Ob Kultur, Wirtschaft, Politik oder Tourismus: Die SZ hat fünf Entscheider aus Görlitz gefragt, wie sie die Welt nach Corona sehen. Und das haben sie geantwortet:
Klaus Arauner, Generalintendant des Gerhart-Hauptmann-Theaters:

In Teilen der Gesellschaft wird ein Paradigmenwechsel stattfinden, denke ich. Mangelerfahrungen führen ja oft dazu, dass man vormals als selbstverständlich wahrgenommene Dinge wieder wertzuschätzen lernt. Dass ist ein guter Prozess. Und natürlich lehrt uns die aktuelle Krise Demut und Bescheidenheit. Wer dieser Tage aufmerksam in die Welt blickt, kommt doch gar nicht umhin, die immer stärker um sich greifenden Egoismen und Rücksichtslosigkeiten in Frage zu stellen. Ein gutes Leben ist abhängig von Sensibilität und Solidarität, das wird derzeit deutlich spürbar.
Ulrike Holtzsch, Geschäftsführerin
des Städtischen Klinikums Görlitz:

Vieles vermisst man erst, wenn es nicht mehr da ist.
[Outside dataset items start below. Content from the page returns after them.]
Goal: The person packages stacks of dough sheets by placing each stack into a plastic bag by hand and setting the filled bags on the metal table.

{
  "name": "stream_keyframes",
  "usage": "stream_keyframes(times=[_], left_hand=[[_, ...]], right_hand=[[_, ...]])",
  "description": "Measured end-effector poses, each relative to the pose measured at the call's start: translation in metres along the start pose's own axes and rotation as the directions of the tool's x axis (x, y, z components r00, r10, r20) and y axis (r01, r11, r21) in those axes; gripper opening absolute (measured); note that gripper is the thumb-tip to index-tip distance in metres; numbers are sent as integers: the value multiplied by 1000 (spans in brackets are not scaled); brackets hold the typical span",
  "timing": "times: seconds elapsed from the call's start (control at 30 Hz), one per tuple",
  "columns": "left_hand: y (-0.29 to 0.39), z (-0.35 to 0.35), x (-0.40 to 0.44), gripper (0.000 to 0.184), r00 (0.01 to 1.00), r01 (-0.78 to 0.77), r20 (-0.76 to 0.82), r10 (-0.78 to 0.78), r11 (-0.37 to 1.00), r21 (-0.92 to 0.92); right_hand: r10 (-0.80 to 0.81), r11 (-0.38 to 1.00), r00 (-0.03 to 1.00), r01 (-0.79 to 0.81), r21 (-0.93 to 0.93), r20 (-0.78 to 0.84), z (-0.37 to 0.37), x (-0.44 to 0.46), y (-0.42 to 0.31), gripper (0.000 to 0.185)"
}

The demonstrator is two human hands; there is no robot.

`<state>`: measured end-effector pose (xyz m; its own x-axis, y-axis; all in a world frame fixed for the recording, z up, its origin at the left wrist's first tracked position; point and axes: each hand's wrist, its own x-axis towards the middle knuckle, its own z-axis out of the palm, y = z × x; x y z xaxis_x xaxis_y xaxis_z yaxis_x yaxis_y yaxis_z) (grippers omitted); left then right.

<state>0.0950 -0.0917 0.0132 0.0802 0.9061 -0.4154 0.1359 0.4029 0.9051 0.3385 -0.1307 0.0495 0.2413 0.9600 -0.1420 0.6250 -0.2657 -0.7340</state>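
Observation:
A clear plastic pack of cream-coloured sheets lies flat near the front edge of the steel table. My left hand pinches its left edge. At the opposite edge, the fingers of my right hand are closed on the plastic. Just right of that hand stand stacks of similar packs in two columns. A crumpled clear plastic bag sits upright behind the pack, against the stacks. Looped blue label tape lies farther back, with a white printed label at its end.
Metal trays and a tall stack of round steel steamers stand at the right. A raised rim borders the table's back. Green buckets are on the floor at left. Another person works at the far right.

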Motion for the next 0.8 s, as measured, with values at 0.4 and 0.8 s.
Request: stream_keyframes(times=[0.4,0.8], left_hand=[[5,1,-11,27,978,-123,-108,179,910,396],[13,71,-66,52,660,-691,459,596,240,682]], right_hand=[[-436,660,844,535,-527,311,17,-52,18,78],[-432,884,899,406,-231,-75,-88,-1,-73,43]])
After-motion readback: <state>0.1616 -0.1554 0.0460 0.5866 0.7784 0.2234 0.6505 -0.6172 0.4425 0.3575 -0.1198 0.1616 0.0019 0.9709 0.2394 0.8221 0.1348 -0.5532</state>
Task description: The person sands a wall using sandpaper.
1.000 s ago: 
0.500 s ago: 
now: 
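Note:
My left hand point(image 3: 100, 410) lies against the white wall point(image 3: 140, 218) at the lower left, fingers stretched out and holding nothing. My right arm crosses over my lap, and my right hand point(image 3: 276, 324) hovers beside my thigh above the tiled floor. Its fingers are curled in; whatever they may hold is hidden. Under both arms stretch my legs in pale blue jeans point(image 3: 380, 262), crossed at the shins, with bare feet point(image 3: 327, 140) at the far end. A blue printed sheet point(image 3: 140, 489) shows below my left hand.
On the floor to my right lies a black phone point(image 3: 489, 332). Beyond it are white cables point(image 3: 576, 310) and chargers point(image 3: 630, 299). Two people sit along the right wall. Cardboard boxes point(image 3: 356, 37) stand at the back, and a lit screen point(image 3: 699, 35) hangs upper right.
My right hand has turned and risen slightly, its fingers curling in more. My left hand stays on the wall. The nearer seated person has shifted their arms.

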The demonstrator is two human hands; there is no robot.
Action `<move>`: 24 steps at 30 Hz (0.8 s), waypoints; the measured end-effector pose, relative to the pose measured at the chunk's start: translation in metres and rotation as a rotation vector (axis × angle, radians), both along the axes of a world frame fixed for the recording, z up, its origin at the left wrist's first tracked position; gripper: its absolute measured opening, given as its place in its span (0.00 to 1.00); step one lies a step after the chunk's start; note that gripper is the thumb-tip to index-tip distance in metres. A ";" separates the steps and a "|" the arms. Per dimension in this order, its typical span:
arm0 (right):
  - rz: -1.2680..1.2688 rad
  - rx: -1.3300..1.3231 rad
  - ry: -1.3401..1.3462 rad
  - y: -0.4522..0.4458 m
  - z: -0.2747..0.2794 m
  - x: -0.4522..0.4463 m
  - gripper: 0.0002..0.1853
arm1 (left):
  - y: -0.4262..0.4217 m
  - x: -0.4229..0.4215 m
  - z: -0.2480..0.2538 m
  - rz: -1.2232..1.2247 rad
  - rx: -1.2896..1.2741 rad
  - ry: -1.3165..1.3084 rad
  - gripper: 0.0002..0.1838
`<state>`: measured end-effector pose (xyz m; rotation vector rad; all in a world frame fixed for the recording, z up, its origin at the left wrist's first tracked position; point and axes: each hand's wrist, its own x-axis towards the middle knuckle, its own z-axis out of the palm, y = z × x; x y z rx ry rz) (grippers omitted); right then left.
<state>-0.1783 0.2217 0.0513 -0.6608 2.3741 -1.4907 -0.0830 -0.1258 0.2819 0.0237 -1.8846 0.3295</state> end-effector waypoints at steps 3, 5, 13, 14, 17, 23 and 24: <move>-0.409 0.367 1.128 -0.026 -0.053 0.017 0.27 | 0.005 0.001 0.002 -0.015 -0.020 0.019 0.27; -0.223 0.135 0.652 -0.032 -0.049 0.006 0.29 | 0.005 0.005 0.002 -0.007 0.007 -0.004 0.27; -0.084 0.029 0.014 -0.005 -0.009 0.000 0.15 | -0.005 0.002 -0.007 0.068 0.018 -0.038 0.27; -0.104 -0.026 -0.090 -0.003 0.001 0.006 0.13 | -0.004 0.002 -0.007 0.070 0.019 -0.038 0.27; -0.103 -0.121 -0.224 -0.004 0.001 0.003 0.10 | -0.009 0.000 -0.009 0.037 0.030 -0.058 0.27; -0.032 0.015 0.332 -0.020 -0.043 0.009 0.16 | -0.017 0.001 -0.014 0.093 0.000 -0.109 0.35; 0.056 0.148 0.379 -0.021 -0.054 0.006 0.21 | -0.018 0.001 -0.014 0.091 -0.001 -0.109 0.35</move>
Und so spüren wir besonders jetzt, wie sehr viele Selbstverständlichkeiten unser Leben vor Corona bereichert haben. Freunde zu treffen, kulturelle Angebote wahrzunehmen, Kinder, Eltern, Angehörige oder Freunde einfach in den Arm zu nehmen, wenn man sich trifft. Die Einschränkungen in den sozialen Beziehungen sind einerseits eine große Belastung. Andererseits liegt in diesem Verzicht auch die Möglichkeit, näher zu rücken, weil wir uns alle mehr miteinander auseinandersetzen müssen, sowohl im beruflichen als auch im privaten Bereich.
Franziska Schubert, Fraktionsvorsitzende
der Grünen im Landtag:

Diese Zeit zeigt, was uns in Europa wichtig ist: der unbegründete Spaziergang, einander treffen, einkaufen, reisen, demonstrieren, wann und wo es uns beliebt. Das Recht und Glück, unser Leben selbstbestimmt und frei leben zu können. Und füreinander Verantwortung zu übernehmen. Ich hoffe, dass wir nach Corona die Arbeiten in den Gesundheitsberufen, Schulen und Kindergärten ihrem hohen gesellschaftlichen Wert entsprechend entlohnen. Wir Politiker werden daran erinnert, wie wichtig es ist, die Balance zwischen den individuellen Freiheits- und Bürgerrechten und der Sicherheit der Gemeinschaft zu halten.
Katrin Bartsch, Vorsitzende des Görlitzer Tourismusvereins:

Wir sehen gerade, was Menschen bewegen können, wenn sie an einem Strang ziehen. Mit Blick nach Italien wissen wir, dass es viel schlimmer hätte kommen können. Das wirklich Anspruchsvolle liegt aber noch vor uns, denn wir sind es nicht gewohnt, Einschränkungen hinzunehmen. Jeder ist nun gefragt, seinen Lebensplan, seine Werte zu überprüfen und solidarischer zu handeln. Für den Tourismus, der gerade so viel einbüßt, wäre es hilfreich, wenn wir mehr in Deutschland Urlaub machen würden, statt oft ins Ausland zu fliegen. Darin liegt auch eine Chance für Görlitz und Umgebung als attraktive Region.
Helmut Goltz, Inhaber der Seilerei Goltz in Görlitz und Mitglied der Mittelstandsvereinigung von CDU/CSU:

80 Prozent aller Selbstständigen im Landkreis, die persönlich für ihre Unternehmen haften, kämpfen um ihr betriebliches und privates Vermögen. Deshalb müssen Bundes- und Landesregierung so schnell wie möglich den Unternehmen und der Gesellschaft wieder die volle Handlungsfreiheit zurückgeben. 30 Jahre wirtschaftliche Aufbauarbeit stehen auf der Kippe, inclusive europäische Integration, wenn man an die Bilder von Soldaten mit Maschinenpistolen an der Görlitzer Altstadtbrücke denkt. Diese Krise wird den Einzug der IT-Technik, der Elektronik und noch größerer Effektivität beschleunigen. Schlecht ausgebildete und unmotivierte Menschen werden danach schwerer ins Arbeitsleben zurückfinden. Neue Chancen für Unternehmen werden nur entstehen, wenn die Wirtschaft innovativ sein darf, ohne den industriepolitischen Vorgaben des Gesetzgebers, die allzu oft echte Kostentreiber für die Unternehmen sind und Unmengen an Steuermitteln verschlingen.